• TASK STATEMENT:
Search the entries for the word "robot" and pull out each line that has it.
═════ AVAILABLE RECORDS ═════
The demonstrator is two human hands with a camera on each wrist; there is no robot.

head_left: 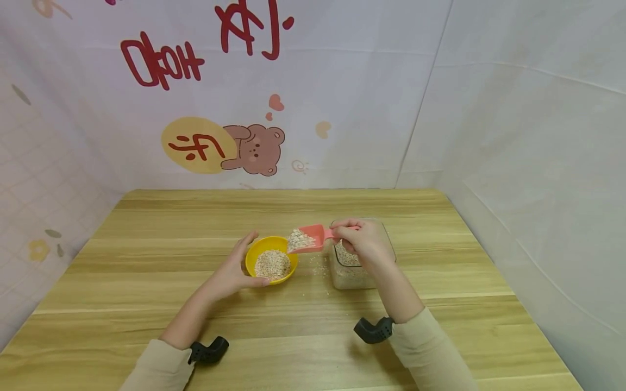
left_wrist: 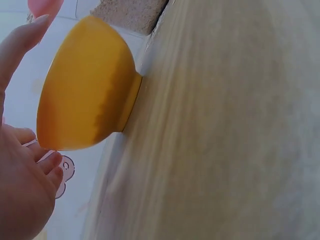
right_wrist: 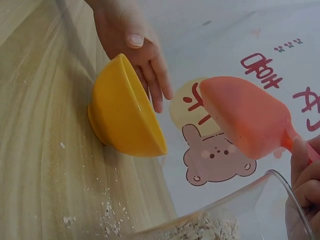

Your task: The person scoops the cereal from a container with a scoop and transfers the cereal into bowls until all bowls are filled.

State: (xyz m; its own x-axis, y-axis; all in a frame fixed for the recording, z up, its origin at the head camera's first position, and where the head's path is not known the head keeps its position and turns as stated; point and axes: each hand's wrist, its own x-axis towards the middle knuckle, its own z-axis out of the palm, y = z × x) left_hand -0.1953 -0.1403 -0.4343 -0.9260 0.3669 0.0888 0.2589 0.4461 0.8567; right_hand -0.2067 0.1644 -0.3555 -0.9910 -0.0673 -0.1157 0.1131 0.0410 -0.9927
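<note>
A pink scoop [head_left: 313, 238] carries a heap of oat flakes [head_left: 299, 240]. My right hand [head_left: 359, 239] grips its handle, fingers curled round it. The scoop's front edge overlaps the right rim of a yellow bowl [head_left: 253, 251], and in the right wrist view the scoop [right_wrist: 245, 112] is held above rim height. Oats [head_left: 272, 265] lie inside the bowl, which stands upright on the table. At the bowl's left side my left hand [head_left: 237, 266] is spread, thumb by the near rim and fingers by the far rim. Those fingers [right_wrist: 155, 82] look extended in the right wrist view.
Below my right hand a clear square container [head_left: 354, 278] holds more oats. Loose flakes [head_left: 319, 267] are scattered on the wooden table [head_left: 293, 342] between bowl and container. A printed cloth wall [head_left: 342, 108] rises behind the table, and another along the right.
</note>
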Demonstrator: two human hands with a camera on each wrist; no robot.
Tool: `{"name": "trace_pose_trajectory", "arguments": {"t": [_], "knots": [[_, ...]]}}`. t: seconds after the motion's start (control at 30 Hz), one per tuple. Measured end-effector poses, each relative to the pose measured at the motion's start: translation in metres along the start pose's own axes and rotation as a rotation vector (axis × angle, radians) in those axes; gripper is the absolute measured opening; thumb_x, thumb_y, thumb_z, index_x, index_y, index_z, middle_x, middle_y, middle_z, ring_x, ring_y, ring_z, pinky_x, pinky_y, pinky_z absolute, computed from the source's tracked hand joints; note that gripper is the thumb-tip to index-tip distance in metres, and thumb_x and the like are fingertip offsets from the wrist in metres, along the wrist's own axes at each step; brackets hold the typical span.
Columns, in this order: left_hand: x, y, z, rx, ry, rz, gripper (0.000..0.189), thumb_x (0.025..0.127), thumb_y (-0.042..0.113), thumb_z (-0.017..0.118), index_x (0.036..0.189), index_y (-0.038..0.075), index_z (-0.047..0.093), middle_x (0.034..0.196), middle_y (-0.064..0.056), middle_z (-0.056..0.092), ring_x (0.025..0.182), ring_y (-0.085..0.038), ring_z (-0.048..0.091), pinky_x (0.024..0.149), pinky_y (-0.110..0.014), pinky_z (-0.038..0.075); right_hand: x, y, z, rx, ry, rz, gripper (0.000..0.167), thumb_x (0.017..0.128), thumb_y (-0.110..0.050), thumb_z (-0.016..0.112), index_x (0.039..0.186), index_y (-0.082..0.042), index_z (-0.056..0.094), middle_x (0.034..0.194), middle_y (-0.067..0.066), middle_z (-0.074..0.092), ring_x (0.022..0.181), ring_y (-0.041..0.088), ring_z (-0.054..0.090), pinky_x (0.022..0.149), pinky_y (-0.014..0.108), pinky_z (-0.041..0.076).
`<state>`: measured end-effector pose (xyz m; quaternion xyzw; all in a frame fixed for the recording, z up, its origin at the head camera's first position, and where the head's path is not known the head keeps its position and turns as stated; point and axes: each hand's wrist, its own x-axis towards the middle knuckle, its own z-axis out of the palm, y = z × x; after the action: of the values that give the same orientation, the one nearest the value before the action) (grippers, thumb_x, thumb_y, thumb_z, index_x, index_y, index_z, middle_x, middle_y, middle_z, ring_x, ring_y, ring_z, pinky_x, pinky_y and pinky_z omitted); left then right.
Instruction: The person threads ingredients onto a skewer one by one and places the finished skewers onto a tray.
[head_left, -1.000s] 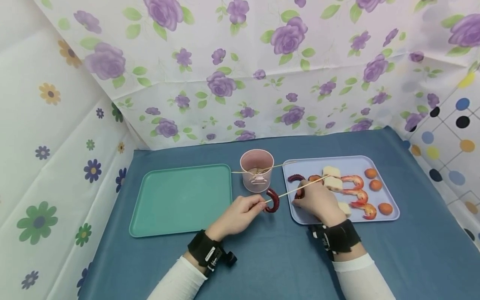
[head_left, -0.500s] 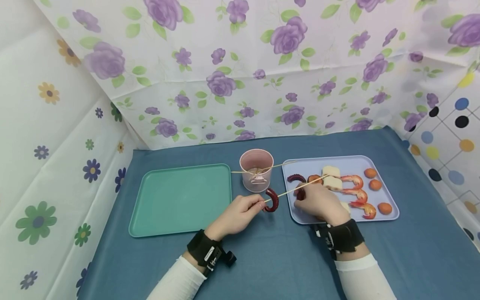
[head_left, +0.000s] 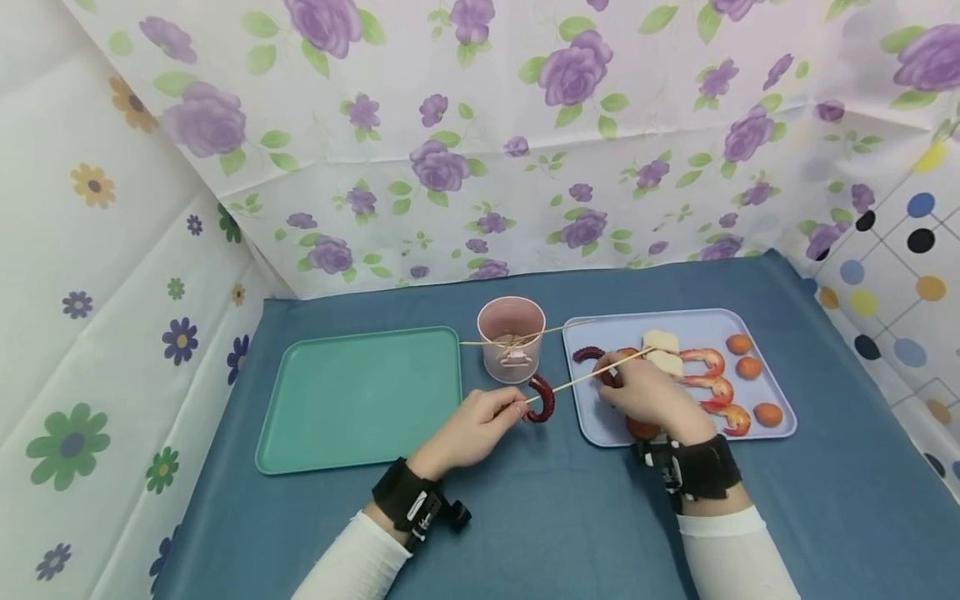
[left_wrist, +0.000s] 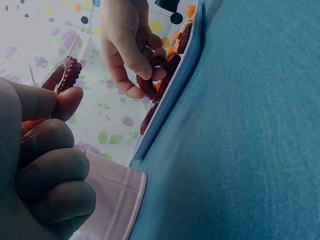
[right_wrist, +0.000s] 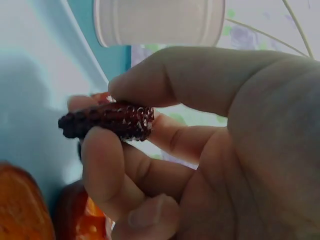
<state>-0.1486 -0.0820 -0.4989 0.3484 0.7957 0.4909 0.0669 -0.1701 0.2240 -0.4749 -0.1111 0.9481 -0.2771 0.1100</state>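
Observation:
My left hand (head_left: 472, 429) pinches a thin bamboo skewer (head_left: 581, 380) that points to the right. A dark red octopus tentacle (head_left: 543, 402) is threaded on it, close to the fingertips. Over the lavender tray (head_left: 596, 427), my right hand (head_left: 656, 392) pinches a second, curled tentacle (right_wrist: 112, 121) between thumb and fingers; its suckers show in the right wrist view. The skewer's far part passes over the right hand in the head view. Another tentacle (head_left: 588, 353) lies at the tray's left side. Part of the tray's food is hidden under the right hand.
Shrimp (head_left: 708, 389), pale blocks (head_left: 662, 341) and orange balls (head_left: 748, 367) lie on the lavender tray. A pink bucket (head_left: 504, 367) with skewers lying across it stands behind my hands. The green tray (head_left: 360, 400) is at the left.
My right hand has shifted slightly right and lifted a tentacle from its spot on the tray; an orange-brown piece below it now shows. The left hand and its skewer stay nearly still.

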Motion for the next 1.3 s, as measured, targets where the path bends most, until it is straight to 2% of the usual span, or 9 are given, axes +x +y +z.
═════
• ANSWER TO THE EXERCISE:
The demonstrator is two human hands with a camera on each wrist; there is no robot.
Demonstrator: two human hands with a camera on each wrist; no robot.

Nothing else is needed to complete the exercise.